**Your assignment:**
Scan the lines below for the word "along". Copy each line you find it in.

/---

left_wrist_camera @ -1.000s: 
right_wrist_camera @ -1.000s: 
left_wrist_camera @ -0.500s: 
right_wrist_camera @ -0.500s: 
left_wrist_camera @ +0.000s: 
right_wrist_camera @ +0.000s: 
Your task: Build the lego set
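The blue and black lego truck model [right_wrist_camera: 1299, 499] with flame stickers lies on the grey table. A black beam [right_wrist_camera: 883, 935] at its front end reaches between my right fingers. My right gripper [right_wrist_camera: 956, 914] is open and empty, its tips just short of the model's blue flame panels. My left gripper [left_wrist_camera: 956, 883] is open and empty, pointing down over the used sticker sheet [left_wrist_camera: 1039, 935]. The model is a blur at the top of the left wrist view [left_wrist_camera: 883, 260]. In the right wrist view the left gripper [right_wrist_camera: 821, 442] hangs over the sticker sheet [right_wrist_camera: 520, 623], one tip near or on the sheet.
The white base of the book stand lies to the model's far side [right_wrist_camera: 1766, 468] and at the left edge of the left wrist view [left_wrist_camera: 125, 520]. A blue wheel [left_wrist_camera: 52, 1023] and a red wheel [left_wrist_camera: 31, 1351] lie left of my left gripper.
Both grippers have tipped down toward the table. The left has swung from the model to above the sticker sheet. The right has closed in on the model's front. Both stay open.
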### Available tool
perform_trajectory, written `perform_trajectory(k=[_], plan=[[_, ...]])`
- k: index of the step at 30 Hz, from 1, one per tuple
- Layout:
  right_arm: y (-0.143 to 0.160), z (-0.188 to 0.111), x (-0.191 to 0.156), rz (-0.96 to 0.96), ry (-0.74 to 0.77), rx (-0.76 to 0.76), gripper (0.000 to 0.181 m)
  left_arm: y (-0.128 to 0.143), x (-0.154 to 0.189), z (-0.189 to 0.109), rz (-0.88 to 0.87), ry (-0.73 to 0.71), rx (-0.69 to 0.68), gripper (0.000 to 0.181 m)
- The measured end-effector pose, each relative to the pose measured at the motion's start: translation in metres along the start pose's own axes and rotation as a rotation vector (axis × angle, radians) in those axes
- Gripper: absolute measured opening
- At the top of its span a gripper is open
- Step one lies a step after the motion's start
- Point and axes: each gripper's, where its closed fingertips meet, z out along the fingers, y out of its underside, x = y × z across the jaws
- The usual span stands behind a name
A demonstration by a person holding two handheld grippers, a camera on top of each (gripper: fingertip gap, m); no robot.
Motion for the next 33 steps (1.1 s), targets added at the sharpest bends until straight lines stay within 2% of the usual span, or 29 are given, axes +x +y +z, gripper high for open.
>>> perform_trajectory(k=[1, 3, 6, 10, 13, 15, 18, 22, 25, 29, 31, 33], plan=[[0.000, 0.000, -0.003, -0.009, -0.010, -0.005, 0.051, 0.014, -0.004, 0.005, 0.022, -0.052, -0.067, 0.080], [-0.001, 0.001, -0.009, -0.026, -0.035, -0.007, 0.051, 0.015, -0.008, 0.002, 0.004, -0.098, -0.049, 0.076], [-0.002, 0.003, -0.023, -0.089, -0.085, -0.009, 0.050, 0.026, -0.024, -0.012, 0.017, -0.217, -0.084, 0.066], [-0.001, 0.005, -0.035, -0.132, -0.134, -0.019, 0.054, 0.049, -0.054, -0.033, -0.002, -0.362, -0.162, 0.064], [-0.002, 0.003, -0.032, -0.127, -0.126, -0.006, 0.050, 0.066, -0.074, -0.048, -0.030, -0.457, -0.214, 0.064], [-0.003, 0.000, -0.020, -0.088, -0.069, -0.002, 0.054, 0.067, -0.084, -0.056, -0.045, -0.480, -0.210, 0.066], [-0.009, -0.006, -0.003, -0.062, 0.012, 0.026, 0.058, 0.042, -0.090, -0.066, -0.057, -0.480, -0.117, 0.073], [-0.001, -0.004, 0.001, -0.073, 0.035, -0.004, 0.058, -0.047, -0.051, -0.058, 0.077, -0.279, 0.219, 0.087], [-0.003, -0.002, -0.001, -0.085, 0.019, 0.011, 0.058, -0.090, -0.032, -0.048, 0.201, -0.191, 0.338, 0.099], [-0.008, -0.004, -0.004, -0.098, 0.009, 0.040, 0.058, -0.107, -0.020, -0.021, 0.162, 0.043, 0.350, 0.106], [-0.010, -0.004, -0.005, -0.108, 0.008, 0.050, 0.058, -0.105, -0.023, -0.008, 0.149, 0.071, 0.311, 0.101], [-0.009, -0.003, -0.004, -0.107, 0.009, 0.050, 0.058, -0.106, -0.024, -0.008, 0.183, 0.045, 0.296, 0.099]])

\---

**Output below:**
- The measured end-effector pose, each relative to the pose measured at the motion's start: translation in metres along the start pose's own axes and rotation as a rotation vector (axis × angle, radians) in those axes
- Point and axes: each gripper's, where its closed fingertips meet, z out along the fingers, y out of its underside, x = y × z across the jaws

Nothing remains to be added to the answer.